━━━ RECORDS SUPPLIED

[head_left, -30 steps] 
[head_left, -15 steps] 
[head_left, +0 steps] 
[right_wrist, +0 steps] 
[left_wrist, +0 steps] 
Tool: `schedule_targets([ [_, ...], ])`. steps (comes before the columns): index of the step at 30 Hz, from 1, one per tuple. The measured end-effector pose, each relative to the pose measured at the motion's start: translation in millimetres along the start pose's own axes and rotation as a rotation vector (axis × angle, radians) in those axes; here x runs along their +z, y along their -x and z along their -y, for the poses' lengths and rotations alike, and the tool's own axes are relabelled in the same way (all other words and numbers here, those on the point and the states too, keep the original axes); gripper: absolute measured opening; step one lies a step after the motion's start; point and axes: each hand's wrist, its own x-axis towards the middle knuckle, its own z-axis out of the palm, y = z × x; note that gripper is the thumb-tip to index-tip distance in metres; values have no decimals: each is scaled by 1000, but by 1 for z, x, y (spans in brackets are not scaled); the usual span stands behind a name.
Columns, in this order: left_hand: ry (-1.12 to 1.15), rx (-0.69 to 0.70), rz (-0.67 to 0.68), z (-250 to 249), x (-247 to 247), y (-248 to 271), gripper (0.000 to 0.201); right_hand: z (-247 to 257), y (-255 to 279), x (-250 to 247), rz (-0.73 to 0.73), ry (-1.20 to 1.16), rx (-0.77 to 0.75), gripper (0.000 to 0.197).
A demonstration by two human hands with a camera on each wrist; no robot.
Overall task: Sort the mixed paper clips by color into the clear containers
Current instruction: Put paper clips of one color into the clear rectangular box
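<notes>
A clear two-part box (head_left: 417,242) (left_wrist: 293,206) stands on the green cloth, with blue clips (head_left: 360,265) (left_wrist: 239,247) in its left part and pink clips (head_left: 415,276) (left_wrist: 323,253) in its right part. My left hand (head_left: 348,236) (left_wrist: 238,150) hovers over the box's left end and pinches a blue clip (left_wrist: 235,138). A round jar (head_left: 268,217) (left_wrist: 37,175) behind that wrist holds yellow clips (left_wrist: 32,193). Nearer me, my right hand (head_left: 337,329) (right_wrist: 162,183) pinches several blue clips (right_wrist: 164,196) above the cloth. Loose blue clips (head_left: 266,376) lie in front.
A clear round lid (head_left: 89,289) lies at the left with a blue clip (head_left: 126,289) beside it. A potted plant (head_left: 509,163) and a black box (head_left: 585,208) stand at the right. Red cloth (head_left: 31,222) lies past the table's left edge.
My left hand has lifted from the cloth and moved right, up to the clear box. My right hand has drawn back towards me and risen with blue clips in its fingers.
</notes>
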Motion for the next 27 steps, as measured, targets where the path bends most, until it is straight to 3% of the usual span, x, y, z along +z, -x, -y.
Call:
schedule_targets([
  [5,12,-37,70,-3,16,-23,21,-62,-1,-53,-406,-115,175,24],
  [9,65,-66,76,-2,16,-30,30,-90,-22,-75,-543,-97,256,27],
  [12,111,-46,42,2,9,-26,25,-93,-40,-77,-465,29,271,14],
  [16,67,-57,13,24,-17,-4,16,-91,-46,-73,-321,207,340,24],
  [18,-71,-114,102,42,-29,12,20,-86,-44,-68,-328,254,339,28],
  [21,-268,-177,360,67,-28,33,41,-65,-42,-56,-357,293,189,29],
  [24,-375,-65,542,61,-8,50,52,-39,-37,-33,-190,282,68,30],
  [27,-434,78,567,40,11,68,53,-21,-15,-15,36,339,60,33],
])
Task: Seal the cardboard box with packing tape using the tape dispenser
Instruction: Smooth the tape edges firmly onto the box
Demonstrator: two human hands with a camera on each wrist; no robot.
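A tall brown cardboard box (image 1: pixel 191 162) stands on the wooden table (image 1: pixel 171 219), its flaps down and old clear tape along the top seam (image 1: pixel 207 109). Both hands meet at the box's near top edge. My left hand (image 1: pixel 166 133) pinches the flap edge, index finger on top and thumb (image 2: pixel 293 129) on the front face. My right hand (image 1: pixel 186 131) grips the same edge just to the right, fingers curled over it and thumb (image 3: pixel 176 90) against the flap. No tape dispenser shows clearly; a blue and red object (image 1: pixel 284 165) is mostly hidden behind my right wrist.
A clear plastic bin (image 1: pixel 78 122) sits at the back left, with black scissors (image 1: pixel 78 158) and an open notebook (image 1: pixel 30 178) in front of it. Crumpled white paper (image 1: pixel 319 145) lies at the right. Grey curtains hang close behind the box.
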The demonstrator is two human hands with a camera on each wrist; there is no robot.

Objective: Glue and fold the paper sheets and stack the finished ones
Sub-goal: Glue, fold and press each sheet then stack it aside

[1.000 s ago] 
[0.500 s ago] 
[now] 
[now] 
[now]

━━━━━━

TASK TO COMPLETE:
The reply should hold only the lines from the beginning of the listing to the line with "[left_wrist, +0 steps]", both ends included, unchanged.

RESPONSE TO THIS EXERCISE:
[head_left, -30 steps] 
[head_left, -15 steps] 
[head_left, +0 steps] 
[right_wrist, +0 steps] 
[left_wrist, +0 steps] 

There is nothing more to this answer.